Understanding data security in cloned databases created using DBCC CLONEDATABASE

DBCC CLONEDATABASE feature was first introduced in SQL Server with SQL Server 2014 SP2 and was later added to SQL Server 2016 with SP1. The primary design goal for DBCC CLONEDATABASE which the SQL Product team had in mind is to provide mechanism to create fast, minimally invasive and transaction ally consistent database clones, useful for query tuning. Database schema, statistics and query store are commonly required data for query tuning or troubleshooting sub optimal query plans and plan regressions. To make database cloning fast, minimally invasive and consistent, the copying of metadata objects is performed at the storage engine layer by taking a transient snapshot of the production database. Database cloning have proved to be significantly useful in reducing the troubleshooting time for dbas, developers and Microsoft CSS by extracting only the data required for troubleshooting from the production databases. In addition, cloning a database also help minimize the risk of providing access to production databases or sharing business data directly with developers or support teams. Although user tables & indexes data is not copied in the cloned database, user data is still available and exposed in cloned database via statistics and query store. As the primary scenario for dbcc clonedatabase is troubleshooting, the default database clone contains the copy of schema, statistics and query store data from source database. Query store data is contained only in SQL Server 2016 instances provided if query store was turned ON in source database prior to running DBCC CLONEDATABASE.

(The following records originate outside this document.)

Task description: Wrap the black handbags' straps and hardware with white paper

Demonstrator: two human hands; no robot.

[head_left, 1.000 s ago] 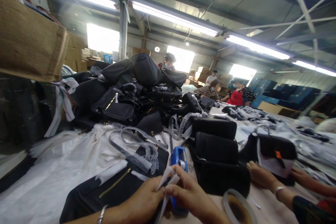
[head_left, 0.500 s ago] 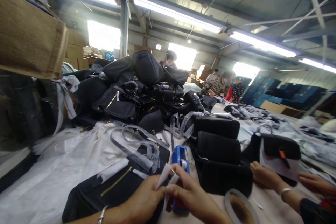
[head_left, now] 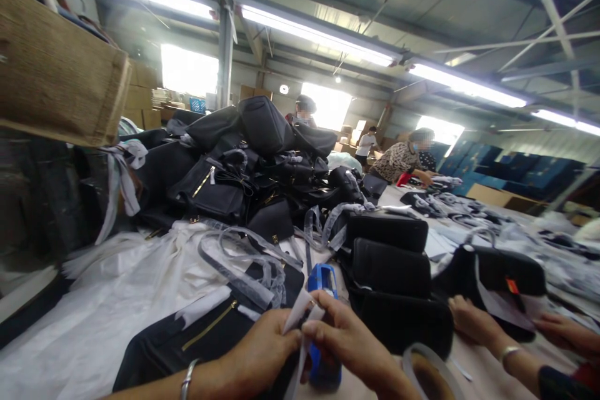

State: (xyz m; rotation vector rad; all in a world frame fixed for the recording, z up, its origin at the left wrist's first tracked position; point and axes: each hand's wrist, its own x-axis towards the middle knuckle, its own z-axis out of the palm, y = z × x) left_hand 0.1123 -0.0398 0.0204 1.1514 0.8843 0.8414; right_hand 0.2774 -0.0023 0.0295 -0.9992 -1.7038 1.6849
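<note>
My left hand (head_left: 262, 356) and my right hand (head_left: 344, 340) meet at the bottom of the view, both pinched on a white paper strip (head_left: 300, 319) that stands up between the fingertips. Just behind them a blue tape dispenser (head_left: 322, 281) lies on the table. A black bag with a gold zipper (head_left: 201, 337) lies under my left wrist, which wears a metal bangle. A roll of tape (head_left: 429, 372) sits by my right forearm.
A big heap of black bags (head_left: 244, 162) fills the table's middle, with a stack of black pouches (head_left: 391, 262) to the right. A co-worker's hands (head_left: 473, 322) handle a black bag (head_left: 501, 275) at right. White sheeting (head_left: 107, 300) covers the left. People stand far back.
My hands and the strip have barely shifted. The co-worker's bag has moved slightly right. A person in the background has stood up and leaned over the far table.
</note>
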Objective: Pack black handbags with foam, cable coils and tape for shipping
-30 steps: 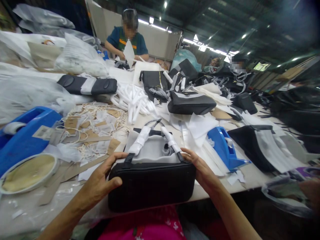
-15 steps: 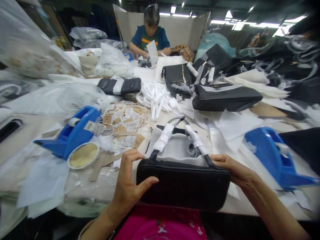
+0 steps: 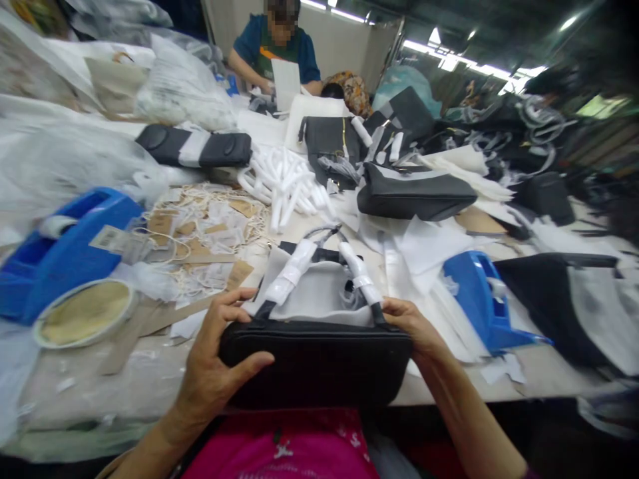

Note: To copy the latest runtime statistics as part of Query Store, you need to execute sp_query_store_flush_db to flush the runtime statistics to the query store before executing DBCC CLONEDATABASE.

--Default database clone with target database clone contains the schema, statistics and query store data copy from source database DBCC CLONEDATABASE (source_database_name, target_database_name)

Another scenario where cloned databases are useful is in source depot and schema compare of production database schema with dev schema. In this scenario, only copy of production database schema is desired in the database clone to compare it with that in dev environment. For some businesses, especially in healthcare, finance, data privacy is critical and no user data (including statistics and query store) can be shared with developers, vendors or support teams. For this scenario, the following syntax introduced in SQL Server 2016 SP1 can be used to allow users to create schema only database clones with no user data.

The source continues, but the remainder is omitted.